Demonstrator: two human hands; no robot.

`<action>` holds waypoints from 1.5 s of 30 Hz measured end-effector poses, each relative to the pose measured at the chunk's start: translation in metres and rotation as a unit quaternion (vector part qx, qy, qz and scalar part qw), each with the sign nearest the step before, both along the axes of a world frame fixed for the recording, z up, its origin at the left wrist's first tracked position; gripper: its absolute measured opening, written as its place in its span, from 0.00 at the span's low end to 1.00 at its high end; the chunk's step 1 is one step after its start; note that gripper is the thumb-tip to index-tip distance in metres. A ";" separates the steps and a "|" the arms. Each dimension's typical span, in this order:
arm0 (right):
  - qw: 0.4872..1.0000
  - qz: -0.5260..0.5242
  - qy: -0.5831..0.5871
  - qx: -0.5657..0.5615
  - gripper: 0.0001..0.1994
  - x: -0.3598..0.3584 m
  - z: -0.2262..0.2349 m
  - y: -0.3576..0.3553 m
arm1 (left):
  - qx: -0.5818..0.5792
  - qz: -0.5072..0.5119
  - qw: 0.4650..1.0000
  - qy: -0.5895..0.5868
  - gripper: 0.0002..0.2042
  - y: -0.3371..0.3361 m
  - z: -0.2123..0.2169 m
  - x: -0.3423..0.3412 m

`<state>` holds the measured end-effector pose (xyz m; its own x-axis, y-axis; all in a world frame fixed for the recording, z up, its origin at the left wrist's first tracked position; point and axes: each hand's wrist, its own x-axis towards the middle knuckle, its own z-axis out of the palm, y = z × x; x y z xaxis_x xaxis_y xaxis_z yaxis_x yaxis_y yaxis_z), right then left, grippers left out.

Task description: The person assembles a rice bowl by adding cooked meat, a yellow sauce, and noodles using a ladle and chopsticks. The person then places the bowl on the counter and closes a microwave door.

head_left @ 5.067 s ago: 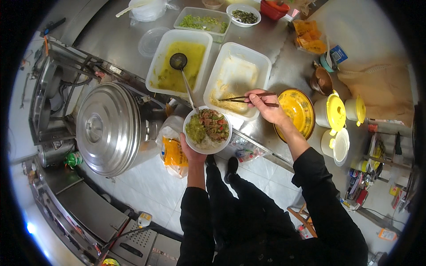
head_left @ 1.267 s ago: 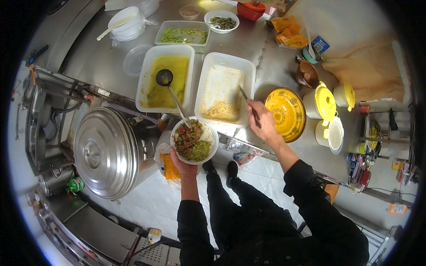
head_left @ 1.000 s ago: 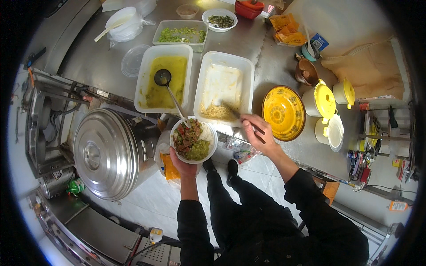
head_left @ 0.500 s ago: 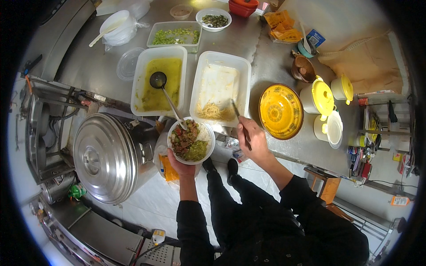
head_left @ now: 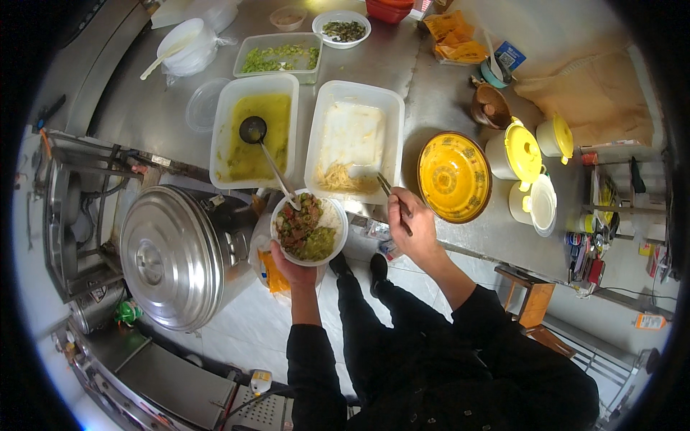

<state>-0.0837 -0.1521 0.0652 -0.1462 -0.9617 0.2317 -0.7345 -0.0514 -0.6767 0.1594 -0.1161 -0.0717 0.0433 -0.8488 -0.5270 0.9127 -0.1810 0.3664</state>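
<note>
My left hand (head_left: 293, 271) is closed round the lower side of a white bowl (head_left: 342, 248), keeping it level in front of the counter. In the bowl lie white rice (head_left: 332, 217), chopped meat with green bits (head_left: 298, 224) and a mashed green topping (head_left: 320, 245). My right hand (head_left: 415, 226) grips slim dark metal tongs (head_left: 387, 184), their tips over the near right corner of a white tub (head_left: 393, 133). Pale shreds (head_left: 341, 177) sit at that tub's near end. A black ladle (head_left: 253, 129) rests in a tub of yellow-green liquid (head_left: 233, 154), its handle end overlapping the bowl's rim in view.
Behind the tubs stand a box of chopped greens (head_left: 282, 57) and a white bowl of dark herbs (head_left: 343, 30). To the right are an orange patterned bowl (head_left: 454, 178) and yellow-lidded pots (head_left: 522, 152). A large lidded steel pot (head_left: 165, 255) stands at left, below the counter.
The tong tips have dropped from above the tub's inside toward its near right corner. My right hand has shifted slightly right. The left hand and bowl stay nearly still.
</note>
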 end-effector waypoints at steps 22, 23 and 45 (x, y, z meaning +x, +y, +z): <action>0.877 0.039 -0.433 0.203 0.19 -0.043 -0.038 -0.042 | 0.009 0.055 0.998 0.035 0.34 0.004 0.010 -0.012; 0.878 0.047 -0.426 0.214 0.19 -0.044 -0.038 -0.045 | 0.012 0.062 0.997 0.035 0.34 0.005 0.008 -0.014; 0.860 0.070 -0.439 0.250 0.17 -0.030 -0.038 -0.089 | -0.018 0.093 0.995 0.019 0.35 0.005 0.008 -0.024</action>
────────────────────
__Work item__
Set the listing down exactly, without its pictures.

__Answer box__
Demonstrator: two human hands; no robot.

`<action>` holds waypoints from 1.5 s of 30 Hz measured end-effector poses, each relative to the pose measured at the chunk's start: translation in metres and rotation as a unit quaternion (vector part qx, qy, qz and scalar part qw), each with the sign nearest the step before, both along the axes of a world frame fixed for the recording, z up, its origin at the left wrist's first tracked position; gripper: its absolute measured opening, written as its place in its span, from 0.00 at the span's low end to 1.00 at its high end; the chunk's step 1 is one step after its start; note that gripper is the thumb-tip to index-tip distance in metres. A ";" separates the steps and a "|" the arms. Each dimension's typical span, in this order:
arm0 (right):
  - qw: 0.4872..1.0000
  - qz: -0.5260..0.5242
  - qy: -0.5831..0.5871
  - qx: -0.5657..0.5615
  - gripper: 0.0001..0.1994
  - x: -0.3598..0.3584 m
  - z: -0.2262..0.2349 m
  - y: -0.3576..0.3553 m
arm1 (left):
  - qx: -0.5818..0.5792
  - qz: -0.5072..0.5119
  - qw: 0.4650..1.0000
  - qy: -0.5895..0.5868
  - gripper: 0.0002..0.2042
  - y: -0.3371..0.3361 m
  - z: -0.2123..0.2169 m
  - x: -0.3423..0.3412 m

`<state>` holds the measured end-effector pose (xyz m; its own x-axis, y-axis; all in a world frame fixed for the recording, z up, its origin at the left wrist's first tracked position; point and axes: each hand's wrist, its own x-axis towards the middle knuckle, its own z-axis out of the palm, y = z × x; x y z xaxis_x xaxis_y xaxis_z yaxis_x yaxis_y yaxis_z), right then left, grippers left out.

Task description: The person assembles a rice bowl by adding cooked meat, a yellow sauce, and noodles using a ladle and chopsticks. The person then places the bowl on the counter and closes a microwave door.

head_left @ 5.067 s ago: 
head_left @ 1.267 s ago: 
head_left @ 1.000 s ago: 
head_left @ 0.500 s ago: 
head_left @ now: 

<state>-0.0837 -0.1521 0.0652 -0.1462 -0.9617 0.2317 -0.7345 -0.0514 -0.6767 0.1594 -0.1161 -0.0717 0.0433 -0.8488 -0.5270 0.9127 -0.1810 0.3664</state>
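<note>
My left hand (head_left: 293, 271) is closed round the lower side of a white bowl (head_left: 342, 248), keeping it level in front of the counter. In the bowl lie white rice (head_left: 332, 217), chopped meat with green bits (head_left: 298, 224) and a mashed green topping (head_left: 320, 245). My right hand (head_left: 415, 226) grips slim dark metal tongs (head_left: 387, 184), their tips over the near right corner of a white tub (head_left: 393, 133). Pale shreds (head_left: 341, 177) sit at that tub's near end. A black ladle (head_left: 253, 129) rests in a tub of yellow-green liquid (head_left: 233, 154), its handle end overlapping the bowl's rim in view.
Behind the tubs stand a box of chopped greens (head_left: 282, 57) and a white bowl of dark herbs (head_left: 343, 30). To the right are an orange patterned bowl (head_left: 454, 178) and yellow-lidded pots (head_left: 522, 152). A large lidded steel pot (head_left: 165, 255) stands at left, below the counter.
The tong tips have dropped from above the tub's inside toward its near right corner. My right hand has shifted slightly right. The left hand and bowl stay nearly still.
</note>
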 end-effector waypoints at steps 22, 23 and 45 (x, y, z meaning +x, +y, +z): <action>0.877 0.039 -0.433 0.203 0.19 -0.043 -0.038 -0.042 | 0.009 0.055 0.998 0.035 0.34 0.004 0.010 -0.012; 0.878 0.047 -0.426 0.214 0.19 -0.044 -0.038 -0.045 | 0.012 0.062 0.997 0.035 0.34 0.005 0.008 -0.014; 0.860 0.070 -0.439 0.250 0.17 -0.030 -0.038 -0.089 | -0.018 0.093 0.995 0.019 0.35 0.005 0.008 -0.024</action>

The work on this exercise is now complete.